On m'en a bien corrigé de ce plaisir : j'ai eu jadis, comme tous ceux qui entrent dans le monde, la manie d'obliger ; qu'ai-je fait en prêtant mon argent ? dix ingrats, pas un ami. Je suis fâché de vous refuser, mais j'aime encore mieux votre indifférence que votre inimitié ; et tôt ou tard nous finirions par-là. Tout le monde, heureusement, n'a pas les mêmes principes que moi ; le Marquis est en argent pour le moment, Montdor en regorge, adressez-vous à eux, pour moi je suis bien vôtre serviteur.

M. DUPONT.
Vous ne dînez pas avec nous, M. le Commandeur ?

LE COMMANDEUR.
Je ne puis avoir cet honneur aujourd'hui, je me rappelle que j'ai pris un engagement sacré.

M. DUPONT.
Entre amis, l'on ne se gêne pas.


SCÈNE VI.
M. DUPONT, Mme DUPONT, LA PIERRE dans la salle à manger.

M. DUPONT.
La Pierre.

LA PIERRE.
Monsieur...

M. DUPONT.
Otez le couvert de M. le Commandeur.

LA PIERRE.
Oui, Monsieur.

Mme DUPONT.
Et dites au portier qu'on ne le laisse jamais monter.

LA PIERRE.
Oui, Madame.


SCÈNE VII.
M. DUPONT, Mme DUPONT.

M. DUPONT.
Eh bien.

Mme DUPONT.
C'est un monstre que cet homme.

M. DUPONT.
Pas plus monstre que tous les autres.

Mme DUPONT.
J'ai eu tort de m'adresser à lui ; que peut-on attendre d'un homme qui fait le vœu cruel de ne vivre que pour lui, à qui tous les autres hommes sont étrangers, qui renie même ses parents ?

M. DUPONT.
Ses parents sont ses amis et les infortunés.

Mme DUPONT.
Il est singulier que ce soient toujours les gens les moins sensibles, qui parlent le plus de bienfaisance.

M. DUPONT.
C'est qu'il ne coûte rien d'en parler : il en est de même de la bravoure et des mœurs.

Mme DUPONT.
Il peut s'attendre que je le démasquerai.

M. DUPONT.
Ne te donne pas cette peine, toi seule étais assez bonne pour croire à ce masque.

Mme DUPONT.
Non, je veux dire à tout le monde le trait odieux.

M. DUPONT.
Et tout le monde se moquera de toi : sois bien certaine, ma bonne amie, que tous les heureux du siècle sont positivement dans les mêmes principes du Commandeur ; que leur maxime favorite est qu'il faut être amis jusqu'à la Bourse, et leur cri de guerre : Chacun pour soi.

Mme DUPONT.
Un homme de condition !

M. DUPONT.
Sois juste : Pourquoi veux-tu que cet homme de condition se gêne pour nous ? Sommes-nous ses amis ? Sommes-nous faits pour l'être : je te l'ai dit cent fois ; un simple particulier n'a ni honneur, ni profit à recevoir chez lui tous ces messieurs-là : loin de l'honorer, leurs visites ne font que le rendre ridicule, pour ne rien dire de plus.
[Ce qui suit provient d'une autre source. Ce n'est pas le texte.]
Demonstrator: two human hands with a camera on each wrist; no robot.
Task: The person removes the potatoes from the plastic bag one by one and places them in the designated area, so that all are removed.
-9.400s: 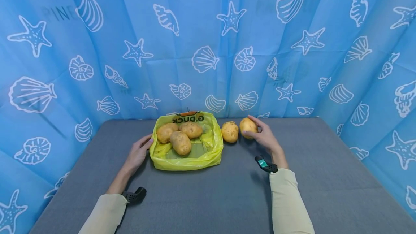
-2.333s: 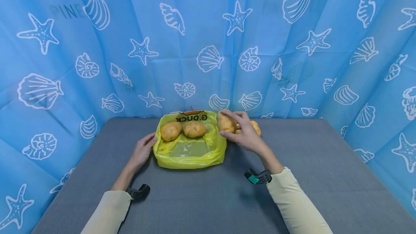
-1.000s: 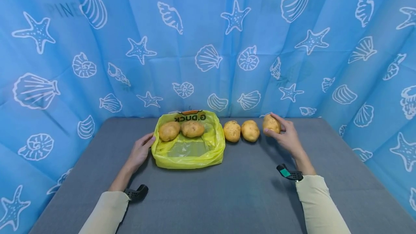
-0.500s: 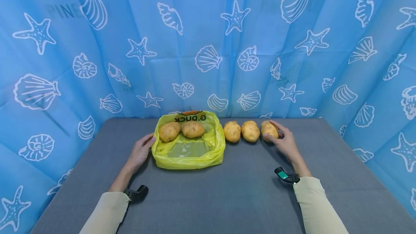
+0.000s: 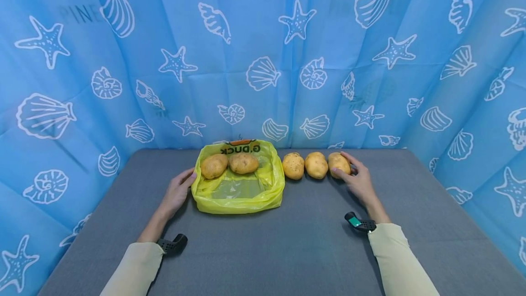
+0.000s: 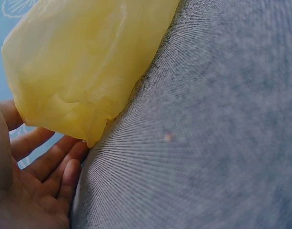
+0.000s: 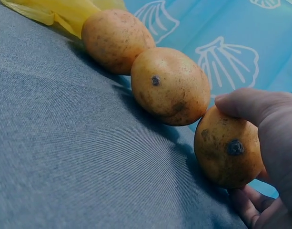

Mais vous autres, petites femmes, vous êtes enchantées quand vous vous montrez en public avec un homme décoré, ou qu'il vous traîne dans son char brillant, et vous ne voyez pas que la critique et le mépris suivent leurs courses rapides, et vous attendent à vos portes, pour vous poursuivre jusque dans vos boudoirs.

Mme DUPONT.
Il ne faut donc voir personne ?

M. DUPONT.
Voyons nos égaux : ce n'est que parmi eux qu'on peut trouver encore quelques vieux principes, quelques restes précieux de cette ancienne franchise, de cette bonhommie qui sont les seuls fondements de l'amitié.

Mme DUPONT.
M. Dupré, par exemple.

M. DUPONT.
Tu l'as dit : je compterais plus sur lui que sur tous tes marquis.

Mme DUPONT.
Eh bien, le voilà tout justement, si tu es si sûr de lui, qui t'empêche de lui faire confidence de l'embarras où tu te trouves.

M. DUPONT.
Oui, je la lui ferai, et tu verras la différence...


SCÈNE VIII.
M. DUPONT, Mme DUPONT, M. DUPRÉ.

M. DUPRÉ.
Bonjour, Dupont : votre serviteur, Madame ; je viens manger votre soupe, si vous le permettez.

Mme DUPONT.
Vous me faites beaucoup d'honneur.

M. DUPRÉ.
À vous, je ne veux que faire plaisir : pour votre dîner c'est à lui que je compte bien faire honneur, car j'ai un appétit de fer ; j'ai couru toute la matinée pour ramasser un peu d'argent, j'ai fait, je crois, les quatre coins de Paris, pas un sol, mon ami, pas un sol, je ne sais où est l'argent.

M. DUPONT.
À qui le dis-tu ?

M. DUPRÉ.
Personne ne paie : je suis d'une colère, mais je la passerai sur ton vin.

M. DUPONT.
Tu as raison.

M. DUPONT.
Sais-tu qu'il est deux heures ?

M. DUPONT.
Oui.

M. DUPRÉ.
Est-ce que nous ne dînons pas ?

M. DUPONT.
Ma femme attend M. Montdor et le Marquis.

M. DUPRÉ.
C'est-à-dire que nous ne nous mettrons pas à table avant quatre heures.

M. DUPONT.
Cela se pourra bien.

M. DUPRÉ.
En ce cas, avec la permission de Madame, je vais boire un coup, car je n'en puis plus.

Mme DUPONT.
Faites comme chez vous.

M. DUPRÉ.
C'est bien dit. La Pierre ?

LA PIERRE.
Monsieur.

M. DUPRÉ.
Donne-moi une croûte de pain, et un verre de vin : et du bon, entends-tu ?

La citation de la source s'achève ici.